• **Problem requirements**
Beginning with the line that contains "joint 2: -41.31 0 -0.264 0", print each line to the end of the data exactly. Omit the pictures.

((

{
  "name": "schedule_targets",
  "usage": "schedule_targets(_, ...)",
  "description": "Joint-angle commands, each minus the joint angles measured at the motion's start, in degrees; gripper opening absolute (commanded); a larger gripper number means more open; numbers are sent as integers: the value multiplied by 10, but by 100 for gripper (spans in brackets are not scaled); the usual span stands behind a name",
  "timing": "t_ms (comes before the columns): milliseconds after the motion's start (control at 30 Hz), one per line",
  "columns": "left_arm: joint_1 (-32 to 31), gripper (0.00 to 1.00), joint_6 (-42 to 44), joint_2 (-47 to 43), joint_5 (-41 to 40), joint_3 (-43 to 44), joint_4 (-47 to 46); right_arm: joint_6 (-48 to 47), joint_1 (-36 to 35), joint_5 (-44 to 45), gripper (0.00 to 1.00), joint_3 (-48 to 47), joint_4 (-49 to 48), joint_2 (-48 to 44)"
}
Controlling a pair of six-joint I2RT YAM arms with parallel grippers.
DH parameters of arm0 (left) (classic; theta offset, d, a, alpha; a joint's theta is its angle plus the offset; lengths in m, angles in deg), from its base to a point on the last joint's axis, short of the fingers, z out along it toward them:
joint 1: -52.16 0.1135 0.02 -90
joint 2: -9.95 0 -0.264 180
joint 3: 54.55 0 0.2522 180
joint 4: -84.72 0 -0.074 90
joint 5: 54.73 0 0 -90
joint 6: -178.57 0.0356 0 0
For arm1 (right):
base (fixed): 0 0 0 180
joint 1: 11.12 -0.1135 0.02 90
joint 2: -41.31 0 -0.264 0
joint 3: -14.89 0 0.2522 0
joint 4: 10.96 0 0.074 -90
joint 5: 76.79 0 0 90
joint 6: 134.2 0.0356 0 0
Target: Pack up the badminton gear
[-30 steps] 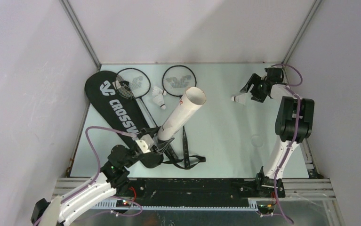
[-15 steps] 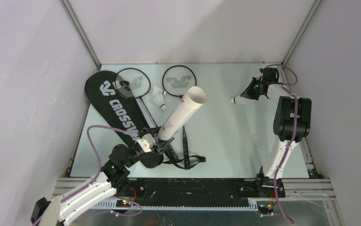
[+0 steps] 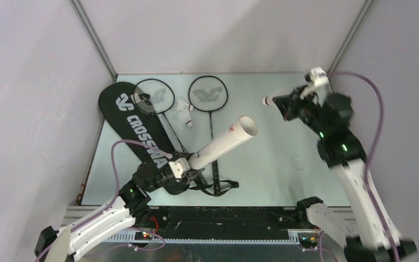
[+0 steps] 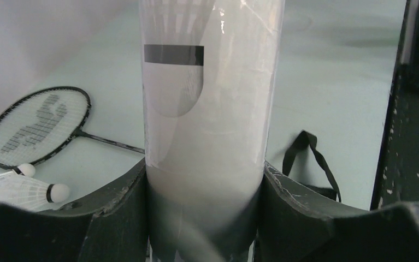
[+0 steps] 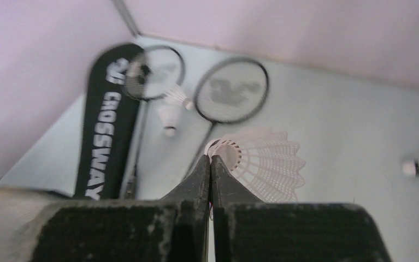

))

• **Written reply**
joint 2: -41.31 0 -0.264 0
joint 3: -14.89 0 0.2522 0
joint 4: 10.96 0 0.074 -90
joint 5: 76.79 0 0 90
joint 6: 134.2 0.0356 0 0
Target: Pack up the badminton gear
[-30 steps] 
[-15 steps] 
[+0 steps] 
[+0 steps] 
[+0 steps] 

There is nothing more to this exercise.